Task item -
Where the line with "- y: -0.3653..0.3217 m" appears below, start writing out lines exactly, and finish with the line with "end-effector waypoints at", which is included; write out nothing else.

Excerpted records section start

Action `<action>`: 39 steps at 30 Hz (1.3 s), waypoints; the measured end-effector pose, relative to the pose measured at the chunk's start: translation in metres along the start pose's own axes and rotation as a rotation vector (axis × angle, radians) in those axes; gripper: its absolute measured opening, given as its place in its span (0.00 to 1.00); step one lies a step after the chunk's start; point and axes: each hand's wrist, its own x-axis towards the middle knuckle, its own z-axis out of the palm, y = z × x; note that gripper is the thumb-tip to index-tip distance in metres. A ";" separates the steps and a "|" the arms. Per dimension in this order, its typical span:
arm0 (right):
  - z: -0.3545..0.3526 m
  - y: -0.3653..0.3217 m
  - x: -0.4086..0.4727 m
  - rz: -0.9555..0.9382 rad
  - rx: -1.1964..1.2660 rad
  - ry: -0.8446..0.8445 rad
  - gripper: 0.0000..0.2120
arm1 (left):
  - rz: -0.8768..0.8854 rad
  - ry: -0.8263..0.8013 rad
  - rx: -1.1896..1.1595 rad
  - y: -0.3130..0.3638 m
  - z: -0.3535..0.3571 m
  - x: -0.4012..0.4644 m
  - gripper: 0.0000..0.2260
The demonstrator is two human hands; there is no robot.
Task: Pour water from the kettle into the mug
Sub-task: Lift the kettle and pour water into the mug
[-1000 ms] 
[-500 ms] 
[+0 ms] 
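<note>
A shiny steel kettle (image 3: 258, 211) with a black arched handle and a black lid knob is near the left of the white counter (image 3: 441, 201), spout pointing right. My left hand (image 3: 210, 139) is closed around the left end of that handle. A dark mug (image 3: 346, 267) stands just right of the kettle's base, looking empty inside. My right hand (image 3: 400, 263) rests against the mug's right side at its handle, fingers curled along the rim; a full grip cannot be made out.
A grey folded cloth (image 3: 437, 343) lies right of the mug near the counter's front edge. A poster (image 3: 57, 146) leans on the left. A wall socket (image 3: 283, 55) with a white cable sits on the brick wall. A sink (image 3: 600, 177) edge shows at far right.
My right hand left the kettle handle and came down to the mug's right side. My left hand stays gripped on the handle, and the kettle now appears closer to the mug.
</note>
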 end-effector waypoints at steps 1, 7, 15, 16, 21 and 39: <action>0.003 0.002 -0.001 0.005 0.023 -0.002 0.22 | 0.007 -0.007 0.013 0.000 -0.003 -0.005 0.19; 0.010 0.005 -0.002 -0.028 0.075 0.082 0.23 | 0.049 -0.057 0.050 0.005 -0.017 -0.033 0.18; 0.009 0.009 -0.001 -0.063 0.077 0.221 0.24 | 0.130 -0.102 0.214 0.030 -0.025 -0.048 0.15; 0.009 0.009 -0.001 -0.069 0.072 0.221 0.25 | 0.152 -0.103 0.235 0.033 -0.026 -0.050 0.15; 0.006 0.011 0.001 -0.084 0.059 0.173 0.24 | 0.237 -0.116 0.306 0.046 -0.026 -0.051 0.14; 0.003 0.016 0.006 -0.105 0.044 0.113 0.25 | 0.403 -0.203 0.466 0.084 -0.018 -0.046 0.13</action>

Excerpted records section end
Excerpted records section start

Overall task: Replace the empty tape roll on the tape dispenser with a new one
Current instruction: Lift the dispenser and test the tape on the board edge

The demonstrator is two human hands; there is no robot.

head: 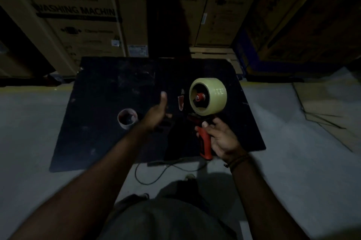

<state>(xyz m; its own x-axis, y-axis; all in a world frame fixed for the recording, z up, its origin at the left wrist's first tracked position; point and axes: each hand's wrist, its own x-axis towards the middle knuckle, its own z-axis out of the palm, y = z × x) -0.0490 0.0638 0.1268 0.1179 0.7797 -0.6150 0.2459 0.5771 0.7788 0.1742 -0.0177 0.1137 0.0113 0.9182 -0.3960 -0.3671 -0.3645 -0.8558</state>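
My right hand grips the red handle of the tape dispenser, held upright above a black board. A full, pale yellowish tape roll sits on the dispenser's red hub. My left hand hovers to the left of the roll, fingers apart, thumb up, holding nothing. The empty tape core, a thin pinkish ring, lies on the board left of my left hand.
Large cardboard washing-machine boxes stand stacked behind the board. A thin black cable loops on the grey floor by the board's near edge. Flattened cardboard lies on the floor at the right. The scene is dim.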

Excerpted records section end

Solution to this task -
  - y: -0.3653..0.3217 m
  - x: -0.4086..0.4727 m
  - rz: -0.9555..0.9382 rad
  - rx: -1.1964..1.2660 rad
  - ry: -0.8446..0.8445 rad
  - gripper: 0.0000..0.2120
arm1 (left):
  - rz: -0.8768..0.8854 rad
  - ry: -0.8263..0.8013 rad
  - rx: -1.1896..1.1595 rad
  - y: -0.3130..0.3638 m
  - z: -0.3535..0.3571 m
  - x: -0.4012..0.4644 m
  - gripper: 0.0000..0.2260
The demonstrator is two human hands; there is no robot.
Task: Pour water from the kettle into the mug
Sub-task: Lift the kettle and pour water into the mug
[-1000 ms] 
[-500 ms] 
[+0 ms] 
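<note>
A shiny steel kettle (image 3: 258, 211) with a black arched handle and a black lid knob is near the left of the white counter (image 3: 441, 201), spout pointing right. My left hand (image 3: 210, 139) is closed around the left end of that handle. A dark mug (image 3: 346, 267) stands just right of the kettle's base, looking empty inside. My right hand (image 3: 400, 263) rests against the mug's right side at its handle, fingers curled along the rim; a full grip cannot be made out.
A grey folded cloth (image 3: 437, 343) lies right of the mug near the counter's front edge. A poster (image 3: 57, 146) leans on the left. A wall socket (image 3: 283, 55) with a white cable sits on the brick wall. A sink (image 3: 600, 177) edge shows at far right.
My right hand left the kettle handle and came down to the mug's right side. My left hand stays gripped on the handle, and the kettle now appears closer to the mug.
</note>
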 end-effector waypoints at steps 1, 7, 15, 16, 21 and 39: <action>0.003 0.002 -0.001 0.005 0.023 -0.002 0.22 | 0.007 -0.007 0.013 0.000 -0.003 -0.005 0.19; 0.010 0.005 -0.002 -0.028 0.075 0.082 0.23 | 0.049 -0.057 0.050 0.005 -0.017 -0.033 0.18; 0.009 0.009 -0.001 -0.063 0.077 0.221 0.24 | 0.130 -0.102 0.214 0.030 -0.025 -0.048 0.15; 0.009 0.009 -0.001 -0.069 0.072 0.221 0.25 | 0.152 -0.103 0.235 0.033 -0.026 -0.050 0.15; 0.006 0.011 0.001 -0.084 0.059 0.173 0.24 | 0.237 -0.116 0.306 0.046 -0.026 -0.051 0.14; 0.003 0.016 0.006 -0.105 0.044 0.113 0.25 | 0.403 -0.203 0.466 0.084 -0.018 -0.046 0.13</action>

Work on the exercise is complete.